Busting Doggie Myths – Part Two

Carrying on from last week, here are some more commonly held beliefs about our canine friends which are actually anything but true.

Mutts are always Healthier than Purebreds
All dogs, regardless of breed, can get sick and develop diseases. Purebred dogs are more likely to have genetic diseases, but mutts can become just as unwell..

Female Dogs Should Have a Litter Before Desexing
This is completely untrue. A female dog that has never borne a litter of pups is less likely to develop infections of the uterus or doggie breast cancer – so have her desexed early.

Wagging Tail = Happy Dog
Yes, happy dogs do wag their tails – but so do aggressive, anxious, and fearful dogs. Wagging is a sign of both excitement and agitation. It’s all about reading other body cues such as stance to determine just what kind of wag it is.

Only Male Dogs Hump or Lift their Leg
Humping and leg lifting is a dominance behaviour – and even dominant female dogs will do it, even if they have been desexed.

Dogs Eat Grass if they are Sick
While it’s true that many dogs will vomit after eating copious amounts of grass, they don’t actually eat grass because they feel unwell. Scientists believe dogs eat grass as a result of being descended from wild wolves.

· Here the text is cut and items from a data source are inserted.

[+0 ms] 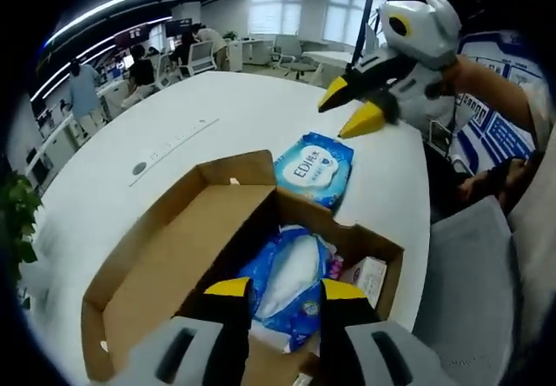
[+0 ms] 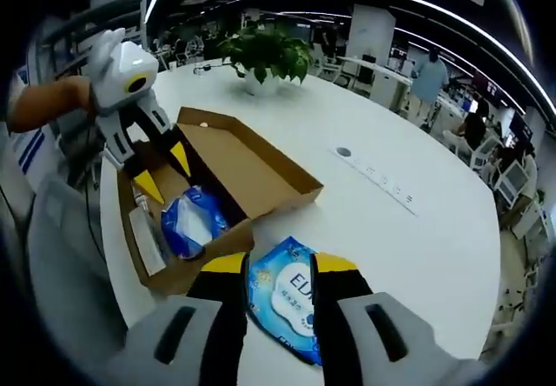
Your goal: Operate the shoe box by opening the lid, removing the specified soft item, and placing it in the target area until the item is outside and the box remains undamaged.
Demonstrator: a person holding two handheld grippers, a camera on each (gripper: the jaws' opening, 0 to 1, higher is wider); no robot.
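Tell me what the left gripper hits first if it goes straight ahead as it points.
Most likely the blue pack lying in the open box: it sits right between and beyond the left gripper tips. Depth is unclear, so how close it is cannot be judged.

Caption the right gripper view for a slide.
Right gripper open above wipes pack on table, open shoe box beside.

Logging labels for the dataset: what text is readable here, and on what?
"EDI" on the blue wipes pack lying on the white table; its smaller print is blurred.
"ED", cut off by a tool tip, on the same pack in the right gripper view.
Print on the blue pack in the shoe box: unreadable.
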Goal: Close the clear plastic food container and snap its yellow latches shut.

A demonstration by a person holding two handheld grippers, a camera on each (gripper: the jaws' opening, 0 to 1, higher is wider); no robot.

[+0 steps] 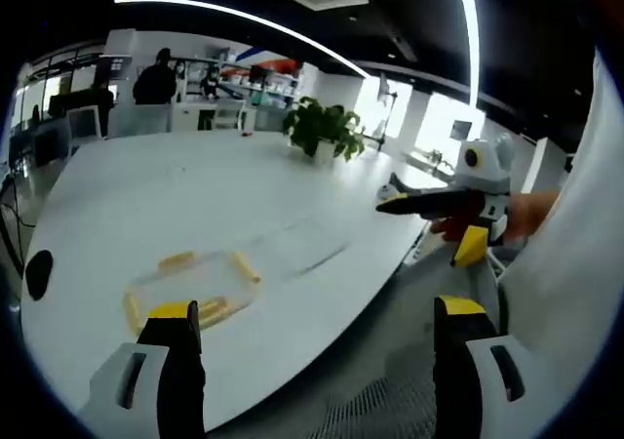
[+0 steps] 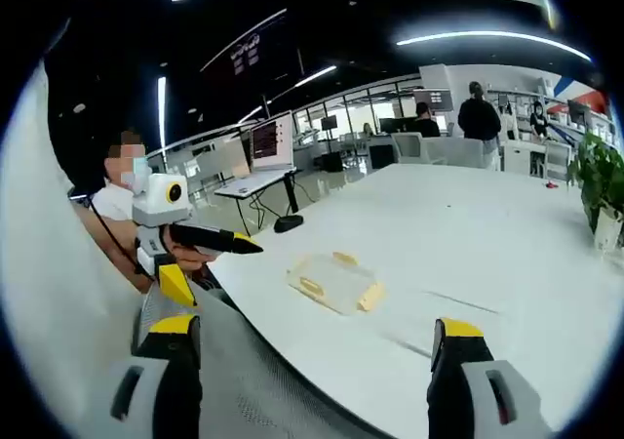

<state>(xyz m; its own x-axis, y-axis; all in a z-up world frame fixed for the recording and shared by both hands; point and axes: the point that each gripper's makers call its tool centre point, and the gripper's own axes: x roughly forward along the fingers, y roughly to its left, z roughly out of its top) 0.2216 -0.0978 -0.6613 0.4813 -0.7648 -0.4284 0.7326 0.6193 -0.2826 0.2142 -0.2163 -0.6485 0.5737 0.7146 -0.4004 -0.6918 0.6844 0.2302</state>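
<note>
In the left gripper view I saw my left hand-held gripper with its two yellow-tipped jaws spread wide apart and nothing between them, hanging off the near edge of the large white bench. The clear plastic food container with yellow latches lay flat on the bench near that edge, just past my left jaw and apart from it; its lid looked to be down, though I could not tell whether the latches were snapped. The right hand-held gripper came in from the right, held in a hand above the bench edge, its dark jaws drawn together to a point and gripping nothing. A green potted plant stood at the far side of the bench, and a person in dark clothes stood beyond it.

In the right gripper view my right hand-held gripper showed its jaws wide apart and empty at the bench's near edge. The container sat on the bench ahead, well apart from both jaws. The left hand-held gripper appeared at the left, off the bench, its tips close together and short of the container. A monitor on a desk stood behind.
</note>
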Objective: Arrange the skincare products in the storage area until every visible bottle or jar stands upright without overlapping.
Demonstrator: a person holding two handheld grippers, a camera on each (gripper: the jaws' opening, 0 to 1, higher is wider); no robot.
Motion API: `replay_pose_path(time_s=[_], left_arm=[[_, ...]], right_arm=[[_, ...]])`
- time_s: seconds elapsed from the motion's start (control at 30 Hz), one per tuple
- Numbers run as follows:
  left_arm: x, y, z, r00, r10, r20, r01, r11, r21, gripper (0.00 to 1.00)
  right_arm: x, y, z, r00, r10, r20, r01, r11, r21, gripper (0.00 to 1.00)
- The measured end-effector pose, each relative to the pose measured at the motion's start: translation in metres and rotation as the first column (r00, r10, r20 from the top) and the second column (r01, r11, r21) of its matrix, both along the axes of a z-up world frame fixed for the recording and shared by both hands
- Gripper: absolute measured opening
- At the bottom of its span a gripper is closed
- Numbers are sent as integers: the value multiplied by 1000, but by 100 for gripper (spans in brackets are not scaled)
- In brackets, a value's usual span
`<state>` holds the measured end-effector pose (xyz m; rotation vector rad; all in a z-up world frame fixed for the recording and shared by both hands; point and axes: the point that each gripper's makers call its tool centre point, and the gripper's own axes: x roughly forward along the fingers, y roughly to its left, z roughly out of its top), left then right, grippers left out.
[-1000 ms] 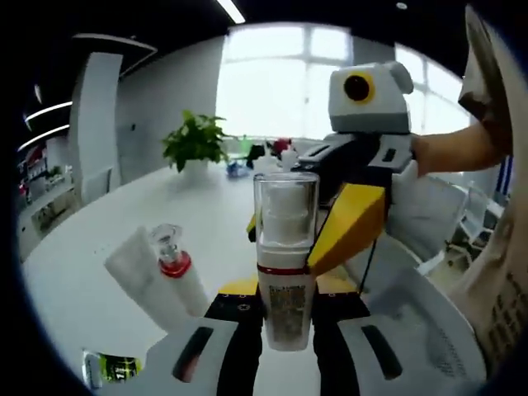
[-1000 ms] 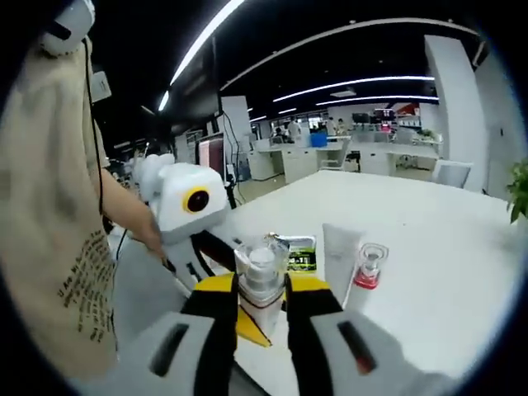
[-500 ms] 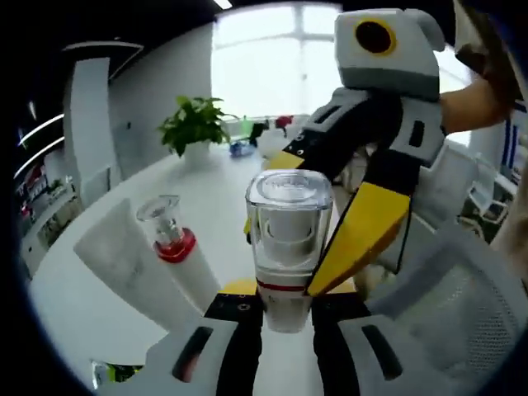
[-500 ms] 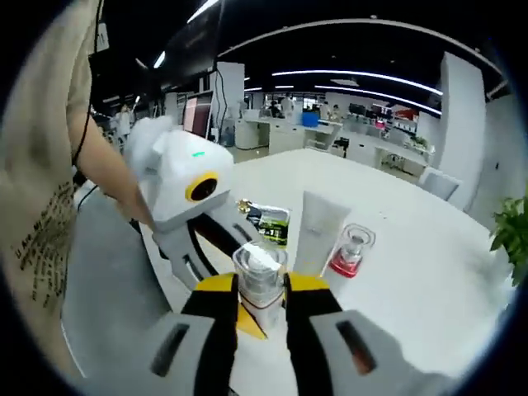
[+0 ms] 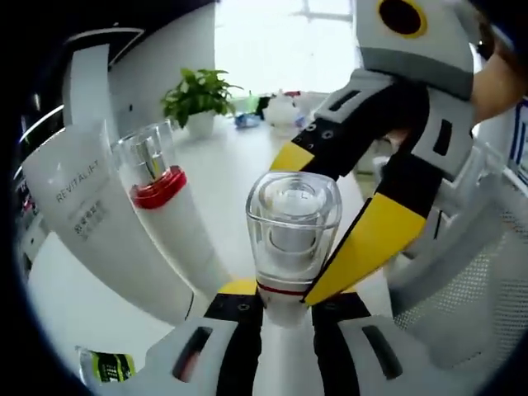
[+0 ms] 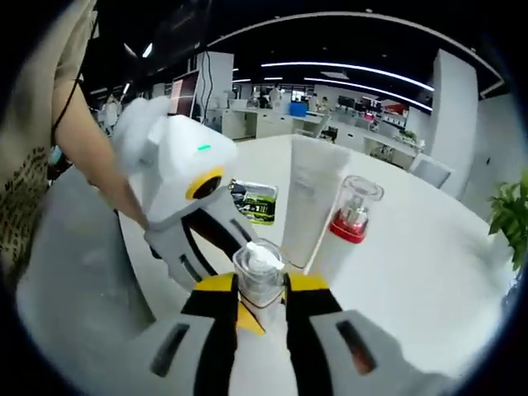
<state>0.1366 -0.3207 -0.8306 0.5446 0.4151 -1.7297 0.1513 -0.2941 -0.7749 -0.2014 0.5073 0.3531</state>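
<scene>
A pump bottle with a clear cap and a red band (image 5: 293, 227) sits between the jaws of my left gripper (image 5: 286, 307), which is shut on its base. The right gripper's yellow-tipped jaws press on the same bottle from the right. In the right gripper view the bottle (image 6: 261, 271) is pinched by my right gripper (image 6: 261, 304), while the left gripper reaches in from the left. A white tube (image 5: 99, 223) (image 6: 309, 198) stands upright on the table. A clear-capped bottle with a red collar (image 5: 157, 169) (image 6: 355, 210) stands close against it.
A green sachet (image 6: 254, 200) (image 5: 103, 363) lies flat on the white table (image 6: 429, 280) behind the tube. A grey mesh chair (image 5: 462, 305) is beside the table edge. A potted plant (image 5: 196, 99) stands far back. A person's arm (image 6: 78, 140) holds the left gripper.
Both grippers, still on the pump bottle, have come closer to the white tube and red-collared bottle, which look larger now. The left view looks down more onto the cap.
</scene>
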Motion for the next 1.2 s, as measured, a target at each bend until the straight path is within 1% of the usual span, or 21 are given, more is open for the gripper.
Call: replay_pose_path(time_s=[0.1, 0.33, 0.4, 0.63, 0.9, 1.1, 1.2], left_arm=[[3, -2, -5, 1000, 6, -6, -6, 1000, 11, 19], [11, -6, -14, 1000, 26, -15, -26, 999, 26, 19], [12, -7, -13, 999, 37, -30, -36, 999, 20, 19], [17, -14, -16, 999, 43, -26, -42, 999, 18, 19], [23, -19, -19, 998, 58, -27, -57, 998, 21, 19], [30, -18, -21, 996, 82, -23, -82, 996, 34, 18], [31, -17, -22, 996, 90, -27, -89, 995, 35, 18]], right_arm=[[3, -5, -5, 1000, -14, -7, 14, 1000, 19, 21], [9, -12, -15, 999, -32, -26, 33, 999, 36, 21], [11, -13, -13, 999, -33, -17, 34, 999, 42, 21], [16, -18, -13, 999, -33, -13, 33, 999, 30, 21], [23, -27, -14, 999, -31, -9, 31, 999, 36, 21], [28, -36, -13, 999, -45, -7, 45, 998, 37, 21], [29, -35, -13, 999, -38, -3, 38, 999, 35, 21]])
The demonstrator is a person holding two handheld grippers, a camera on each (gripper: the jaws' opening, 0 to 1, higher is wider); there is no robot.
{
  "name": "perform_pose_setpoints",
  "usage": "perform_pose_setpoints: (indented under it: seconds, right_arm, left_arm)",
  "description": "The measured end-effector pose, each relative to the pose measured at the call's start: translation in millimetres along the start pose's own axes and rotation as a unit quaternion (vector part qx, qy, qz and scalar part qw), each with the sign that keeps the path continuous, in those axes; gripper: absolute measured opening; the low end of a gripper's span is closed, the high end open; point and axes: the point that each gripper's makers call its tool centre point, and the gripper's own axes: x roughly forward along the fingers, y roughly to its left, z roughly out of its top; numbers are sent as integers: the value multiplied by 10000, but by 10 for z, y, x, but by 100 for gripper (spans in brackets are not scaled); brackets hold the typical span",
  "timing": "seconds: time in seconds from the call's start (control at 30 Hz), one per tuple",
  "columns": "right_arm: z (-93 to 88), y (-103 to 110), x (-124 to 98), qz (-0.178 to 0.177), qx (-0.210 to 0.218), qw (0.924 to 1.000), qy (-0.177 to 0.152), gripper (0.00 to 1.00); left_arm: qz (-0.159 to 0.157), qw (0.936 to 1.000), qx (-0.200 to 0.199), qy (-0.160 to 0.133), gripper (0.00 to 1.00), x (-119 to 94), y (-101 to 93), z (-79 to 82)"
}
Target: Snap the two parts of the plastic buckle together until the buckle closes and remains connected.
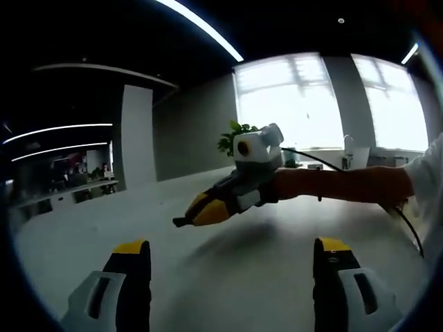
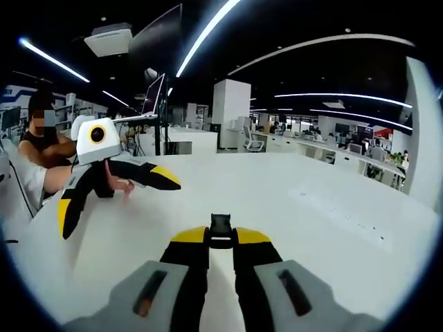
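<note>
The right gripper view shows the black buckle part [image 2: 221,231] pinched between the right gripper [image 2: 221,237] tips, its long axis pointing toward 12 o'clock over the white table [image 2: 332,207]. The left gripper [image 1: 232,256] hangs wide apart, holding nothing.

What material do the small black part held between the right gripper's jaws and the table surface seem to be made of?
The black buckle part looks like moulded plastic with a slight sheen: its edges are crisp and blocky. It is small, so this is a guess. The table looks like a smooth white laminate or painted board with a matte to satin finish: it shows soft, blurred reflections and no grain.
</note>
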Motion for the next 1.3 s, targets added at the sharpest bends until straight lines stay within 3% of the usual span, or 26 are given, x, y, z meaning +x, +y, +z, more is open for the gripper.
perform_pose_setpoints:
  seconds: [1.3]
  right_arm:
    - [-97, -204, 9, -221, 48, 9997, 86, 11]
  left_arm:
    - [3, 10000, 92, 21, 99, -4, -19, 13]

Wild wolves ate every part of their kill – including the last meal of their prey – which was often grasses and berries. Greenery was, as such, once a normal part of a canine diet.

• Licking a Wound is Good for Healing
Dogs will naturally lick at any wound they have, but it is more of an irritant and hindrance to healing than of any benefit. Too much licking can actually prevent healing – hence the need for the “cone of shame”.

• An Indoor Dog Doesn’t Need Heartworm Treatment
ALL dogs need preventative heartworm treatment – regardless of whether they ever go outside at all. Heartworm is carried and transmitted by mosquitoes – and these can easily make their way inside.

You Will Always Know When you Dog is Sick
Not necessarily. Dogs hide their vulnerability as a matter of survival instinct – and by the time it becomes obvious that a dog is unwell, illness or disease may be advanced. Be attuned to what is normal for your pet – and have any concerns assessed by your vet promptly.